Search code examples
pythondictionarybigdatapicklelarge-data

How to write to Python dictionary without loading the dictionary into memory?


I have a large table that I want to convert to a Python dictionary but I don't want to load all of the data into memory.

Is it possible to actively write to a pickle dump without building the object first?

For example:

import gzip
f_out = open("output.dict.pkl.gz", "wb")

with open("table.tsv", "r") as f_in:
    for line in f_in:
        line = line.strip()
        if line:
            fields = line.split("\t")
            k = fields[3]
            v = fields[1]

            # Pseudocode
            f_out[k] = v # I know this won't work but just so you can see my goal

# Close the pickle file
f_out.close()

Solution

  • Since your keys are strings, you can use the shelve module to make a dict-like object that's backed by a minimalist database, where the keys are strings, and the values are individually pickled values.
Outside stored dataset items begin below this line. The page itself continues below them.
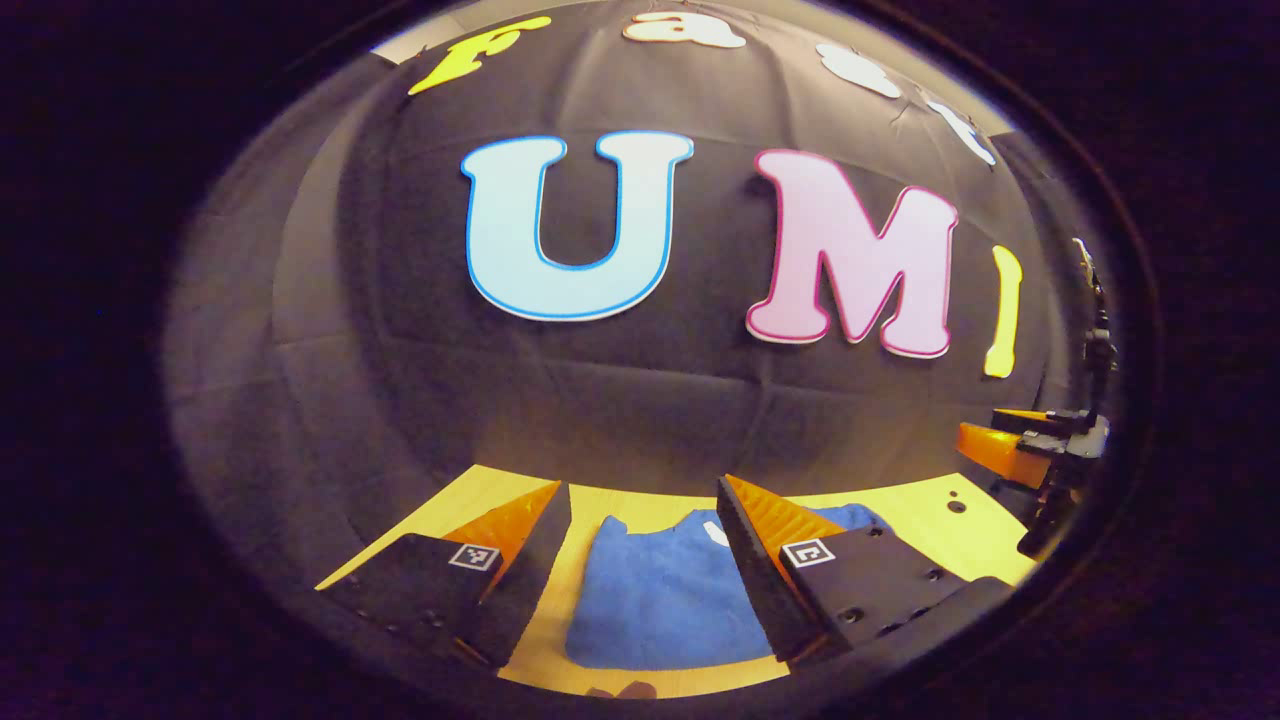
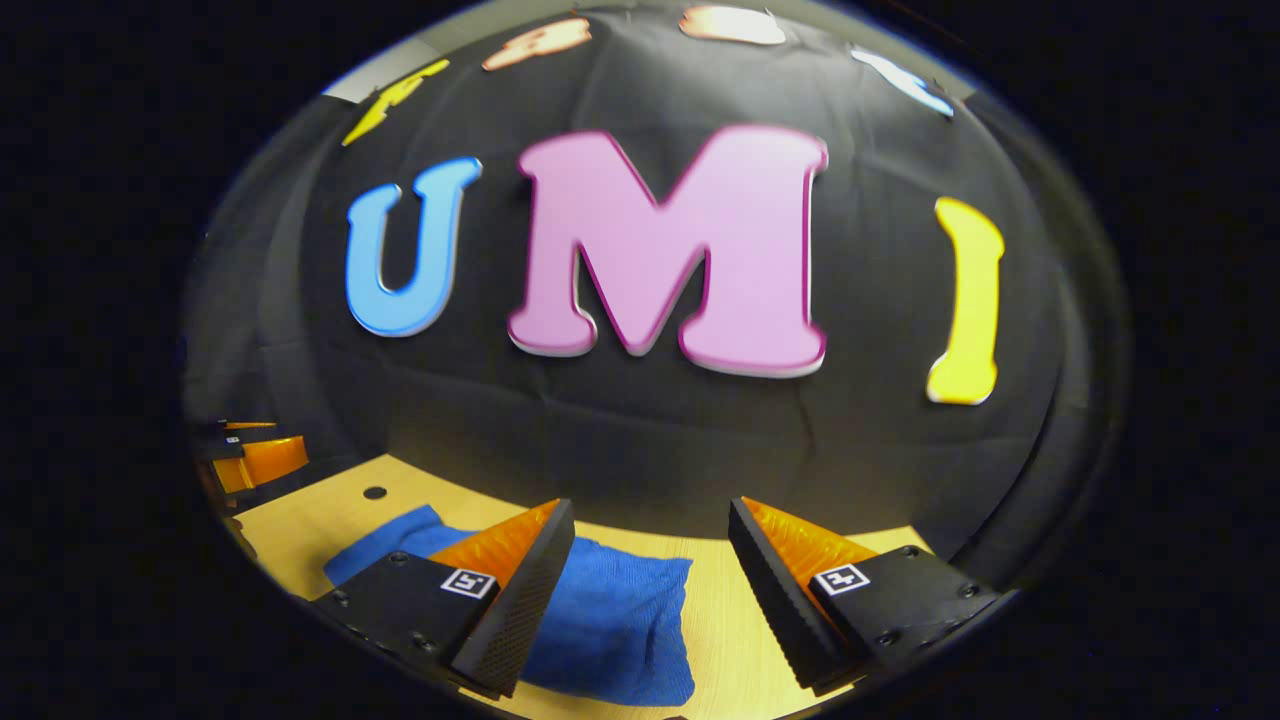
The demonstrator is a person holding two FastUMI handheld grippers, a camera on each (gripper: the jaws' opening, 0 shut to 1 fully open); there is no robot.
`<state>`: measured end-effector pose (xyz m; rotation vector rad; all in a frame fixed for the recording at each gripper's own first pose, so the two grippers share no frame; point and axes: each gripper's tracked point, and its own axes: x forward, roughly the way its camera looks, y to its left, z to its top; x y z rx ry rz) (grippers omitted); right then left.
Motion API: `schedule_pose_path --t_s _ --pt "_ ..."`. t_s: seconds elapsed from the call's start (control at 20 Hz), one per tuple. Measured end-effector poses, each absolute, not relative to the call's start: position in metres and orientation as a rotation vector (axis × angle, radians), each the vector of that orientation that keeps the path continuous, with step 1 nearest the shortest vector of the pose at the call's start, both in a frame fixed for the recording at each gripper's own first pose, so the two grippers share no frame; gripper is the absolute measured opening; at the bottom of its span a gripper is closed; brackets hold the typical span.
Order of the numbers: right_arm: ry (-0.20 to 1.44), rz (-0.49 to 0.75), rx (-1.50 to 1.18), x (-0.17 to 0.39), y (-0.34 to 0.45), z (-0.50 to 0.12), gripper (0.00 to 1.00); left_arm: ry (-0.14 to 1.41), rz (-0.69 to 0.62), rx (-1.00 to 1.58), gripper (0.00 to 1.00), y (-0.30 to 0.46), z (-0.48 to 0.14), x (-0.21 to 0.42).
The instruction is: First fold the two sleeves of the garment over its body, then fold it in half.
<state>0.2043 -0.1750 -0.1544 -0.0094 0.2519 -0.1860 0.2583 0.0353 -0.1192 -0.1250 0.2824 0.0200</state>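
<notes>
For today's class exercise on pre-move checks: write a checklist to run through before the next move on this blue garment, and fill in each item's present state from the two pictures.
1. Left claw open, holding nothing: ok.
2. Right claw open, holding nothing: ok.
3. Blue garment lying on the wooden table, between and below the left claw's fingers: ok.
4. Sleeves already folded over the body: cannot tell; the garment looks compact, but the fingers hide part of it.
5. Garment's right edge on the table with bare wood beside it: ok.
6. Claws apart from each other: ok; the right claw shows at the far right edge of the left gripper view.
</notes>
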Motion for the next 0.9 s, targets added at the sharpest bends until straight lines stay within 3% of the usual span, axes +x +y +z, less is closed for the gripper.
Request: schedule_pose_path --t_s 0.35,0.4,0.45,0.5,0.55,0.6,0.65,0.9 --pt "0.138 -0.112 0.044 0.056 -0.055 -0.057 0.98 -0.063 -0.036 -0.163 0.82 0.038 -0.03 0.082" --pt "0.097 -0.112 0.015 0.039 -0.048 -0.041 0.87 -0.074 -0.032 -0.164 0.82 0.039 -0.026 0.062" --pt "0.068 -0.097 -0.017 0.024 -0.037 -0.027 0.95 -0.07 -0.021 -0.155 0.82 0.039 -0.027 0.046" --pt "0.045 -0.075 -0.044 0.009 -0.021 -0.017 0.96 -0.067 0.006 -0.155 0.82 0.042 -0.024 0.036" --pt "0.023 -0.057 -0.055 -0.002 -0.009 -0.008 0.96 -0.069 0.025 -0.166 0.82 0.042 -0.02 0.019" --pt "0.015 -0.045 -0.049 -0.011 0.001 -0.004 0.89 -0.067 0.019 -0.174 0.83 0.038 -0.015 0.004" --pt "0.016 -0.029 -0.03 -0.017 0.009 -0.003 0.96 -0.074 0.011 -0.164 0.82 0.031 -0.011 -0.01" --pt "0.005 -0.013 -0.03 -0.026 0.025 0.011 0.96 -0.152 -0.036 0.014 0.82 0.018 0.017 -0.046"
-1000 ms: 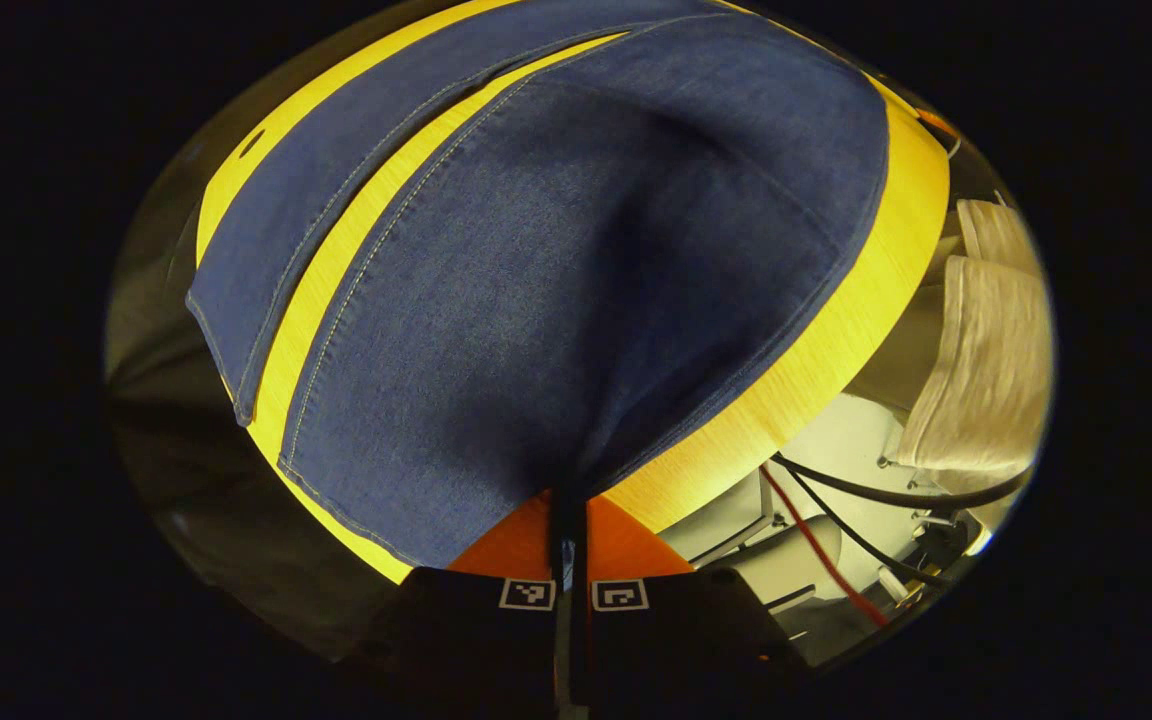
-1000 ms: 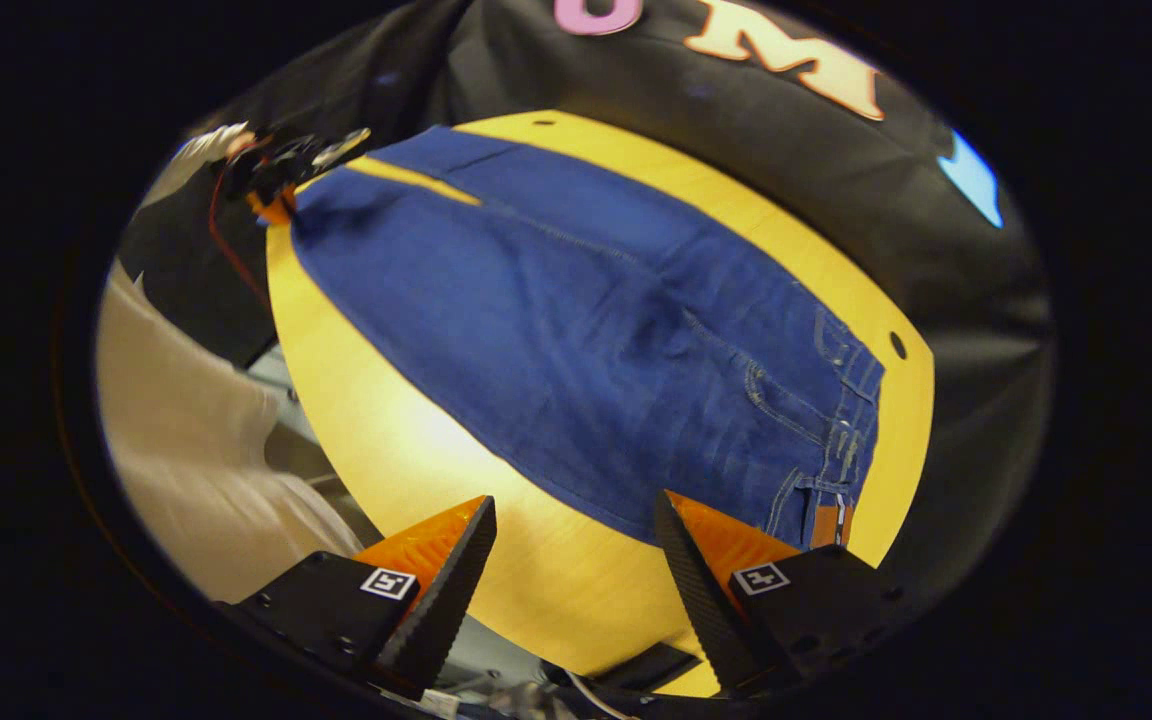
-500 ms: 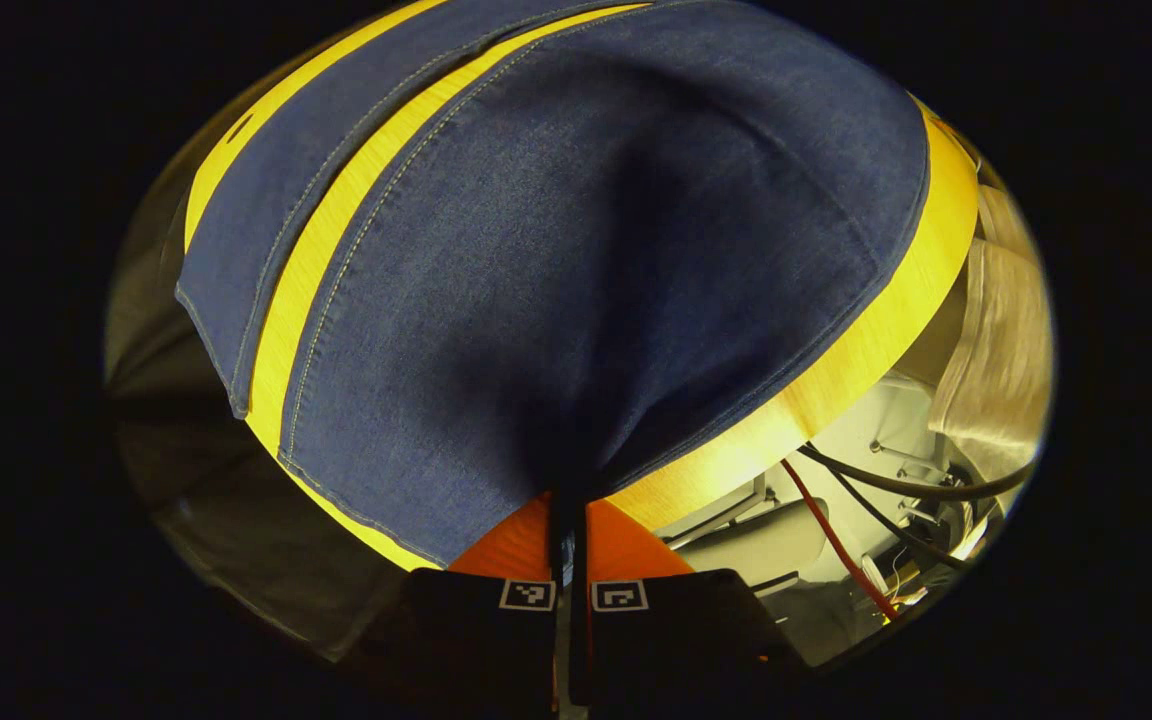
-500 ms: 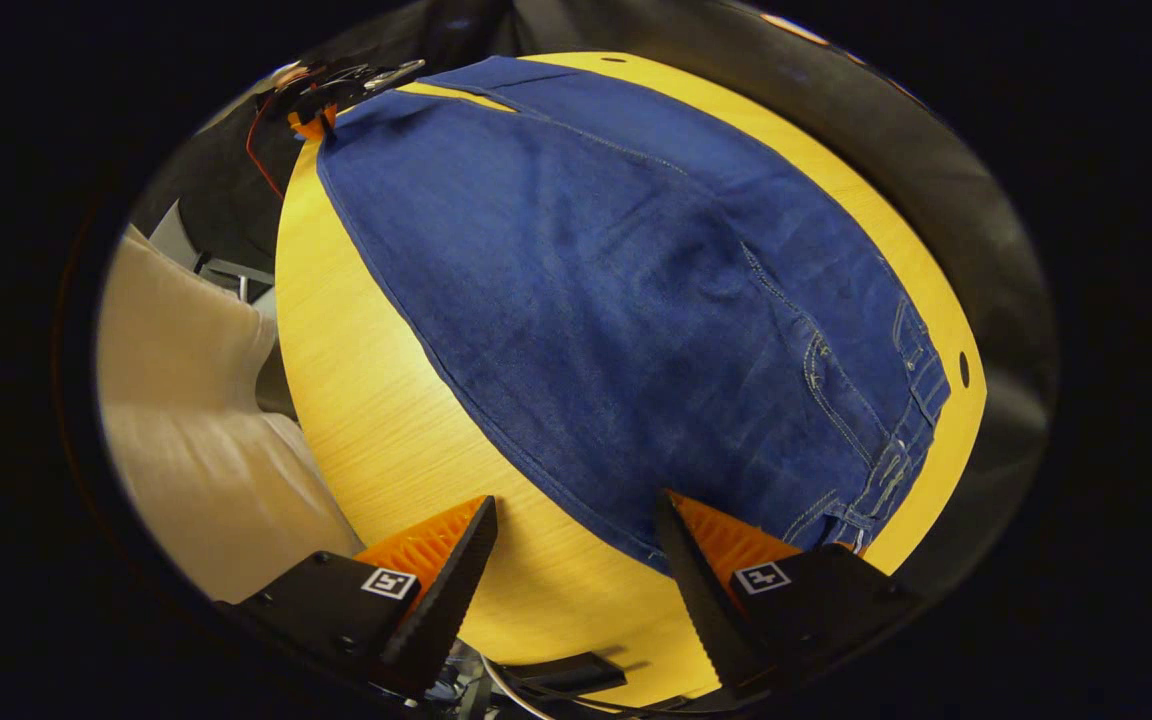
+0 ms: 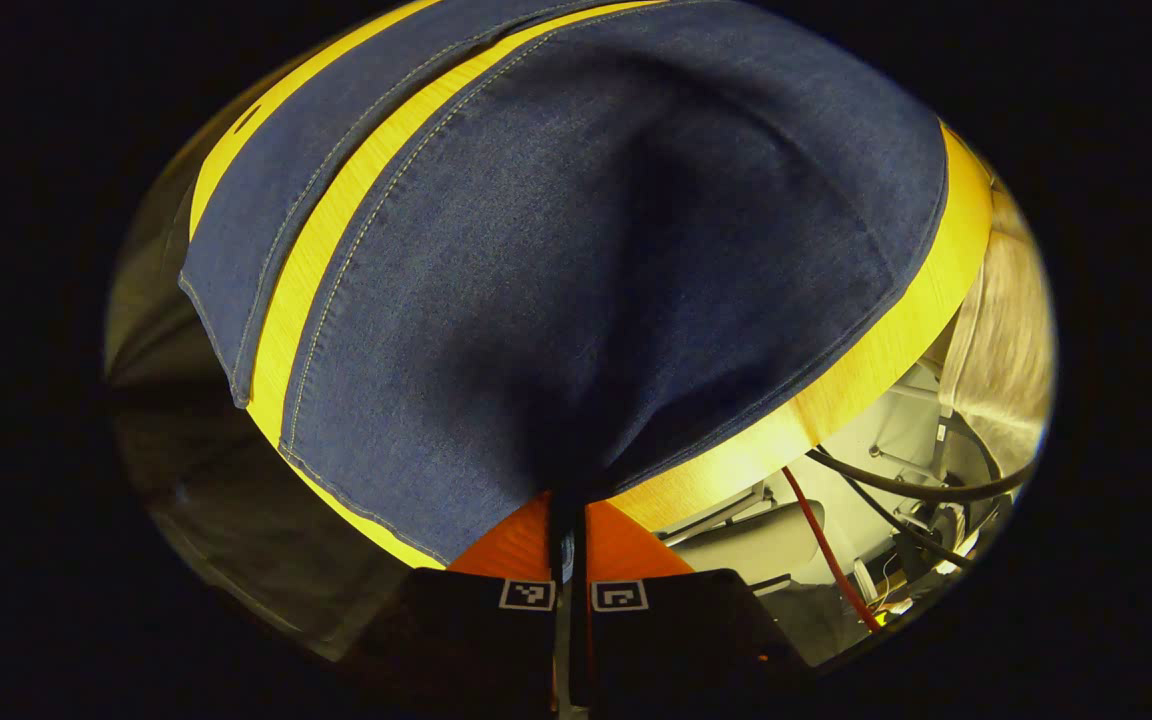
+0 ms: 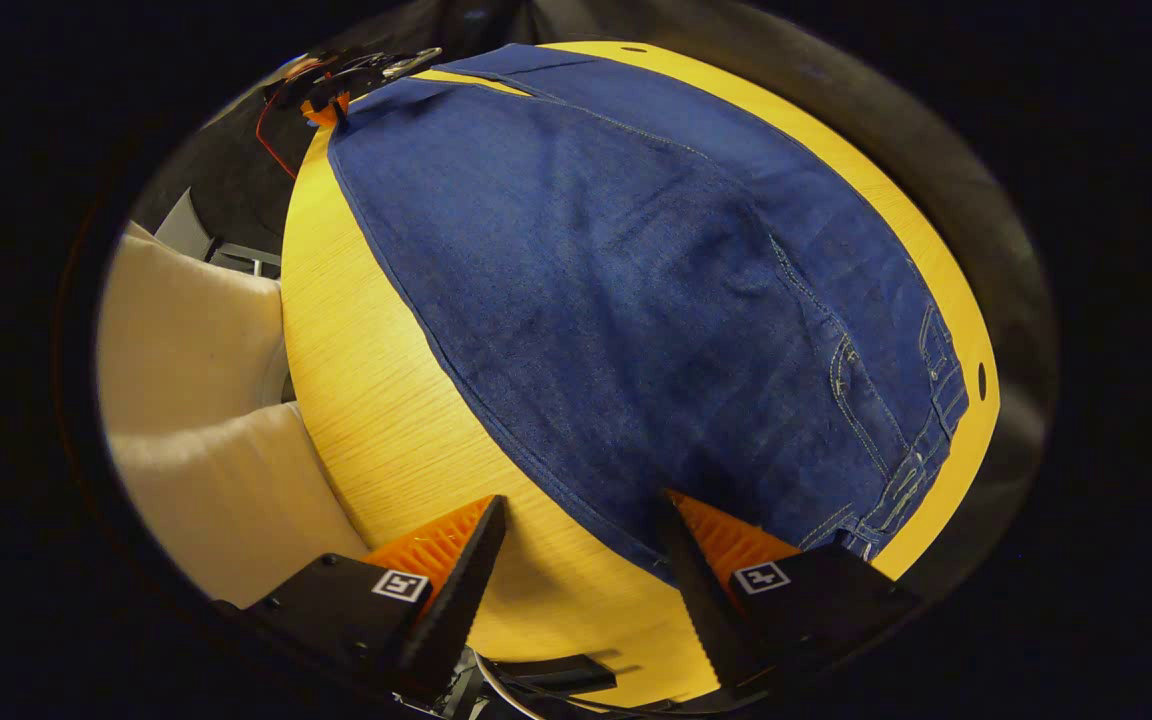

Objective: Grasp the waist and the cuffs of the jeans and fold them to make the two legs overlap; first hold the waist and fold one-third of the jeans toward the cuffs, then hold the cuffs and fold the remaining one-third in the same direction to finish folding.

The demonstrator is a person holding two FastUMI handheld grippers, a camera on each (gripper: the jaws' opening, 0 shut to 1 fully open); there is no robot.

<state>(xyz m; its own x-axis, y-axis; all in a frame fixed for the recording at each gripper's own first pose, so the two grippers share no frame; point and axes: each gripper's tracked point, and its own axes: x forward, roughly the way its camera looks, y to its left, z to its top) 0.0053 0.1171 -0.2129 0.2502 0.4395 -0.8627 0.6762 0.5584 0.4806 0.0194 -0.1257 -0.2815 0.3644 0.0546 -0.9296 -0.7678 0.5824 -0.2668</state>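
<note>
Blue jeans (image 6: 656, 300) lie spread flat on a yellow wooden table (image 6: 386, 420), both legs running away toward the far cuffs. In the left gripper view the near leg's cuff (image 5: 576, 300) rises as a fold into my left gripper (image 5: 568, 520), which is shut on its hem corner; the other leg (image 5: 266, 230) lies flat beside it. That left gripper (image 6: 336, 95) shows small at the far cuff in the right gripper view. My right gripper (image 6: 581, 560) is open at the waist's near corner, one finger (image 6: 706, 540) over the denim, the other (image 6: 456, 550) over bare wood. The waistband (image 6: 926, 400) runs to the right.
A person's light trousers (image 6: 196, 420) stand close against the table's near edge. Beyond the table edge in the left gripper view are black and red cables (image 5: 856, 520) and white metal framing. A small hole (image 6: 981, 380) marks the tabletop by the waistband.
The right gripper has come lower and nearer to the waist corner, staying open. The left gripper keeps its hold on the cuff and has shifted only slightly.
</note>
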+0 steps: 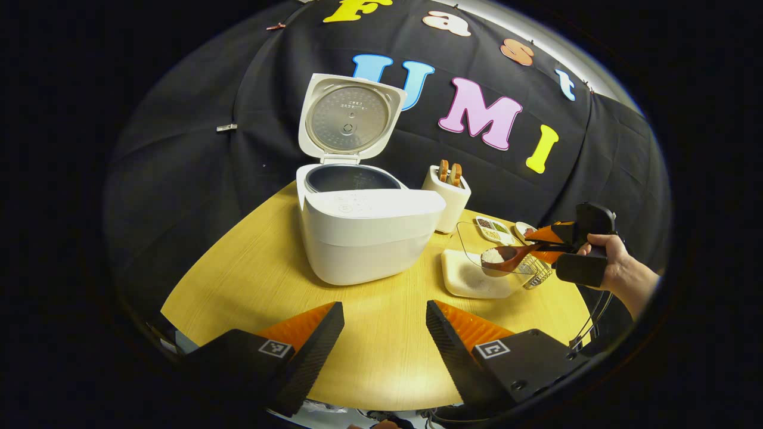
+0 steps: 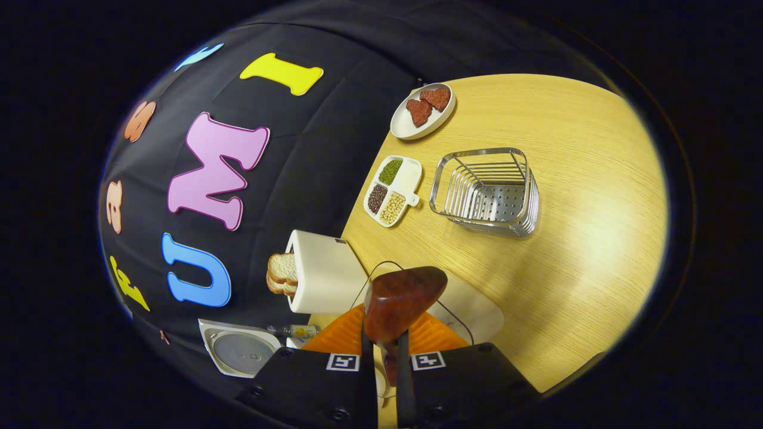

You should also use the csv module to parse TSV data properly:

    import csv
    import shelve
    
    with open("table.tsv", newline="") as f_in, shelve.open("output.db") as shelf:
        for row in csv.reader(f_in, delimiter='\t'):
            if row:
                k = row[3]
                v = row[1]
                shelf[k] = v
    

    Importantly, this means when you load it later to read a handful of keys, you don't need to load the whole thing into memory then either.